Crystallisation and X-ray

A high quality crystal will amplify the reflections of an intense, monochromatic, beam of light. The resulting diffraction patterns are processed mathematically to solve the crystal structure and observe details of the corresponding molecules with atomic resolution. This is the fundamental principle of X-ray crystallography applied to structural biology for a better understanding of the functions of proteins, RNA, DNA and their complexes. Another application is drug discovery since compounds with high affinity will be observed in binding pockets.

Crystallisation

However, the crystallisation of purified biological samples is associated with low success, notably because of the unstable and flexible nature of the macromolecules investigated. In addition, the right crystallisation conditions cannot be anticipated. In order to increase the yield of high quality crystals, multiple sample variants must be produced and analysed, guided by the support of other scientific facilities, such as biophysics and mass spectrometry.

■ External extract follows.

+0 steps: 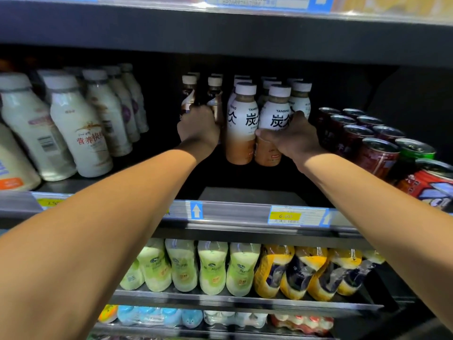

For the in-house base of 60-80 users to screen efficiently a large number of crystallisation conditions with a minimal amount of sample, automated protocols for robotic nanoliter experiments have been implemented and optimised. There are seven liquid-handling robots (some integrated into two fully automated systems) and 3 rooms dedicated to assessment and storage of crystallisation experiments. The main strategy is based on a large initial screen made of 2,112 conditions in pre-filled MRC plates.

There are two X-ray generators in the X-ray facility: a Rigaku FR-E+ SuperBright generator and a Rigaku Micromax-007HF generator, each equipped with two detectors. LMB researchers also have access to the Diamond synchrotron in Harwell and the European Synchrotron Radiation Facility in Grenoble (ESRF), including remote data collection, as well as other synchrotrons for specialised purposes.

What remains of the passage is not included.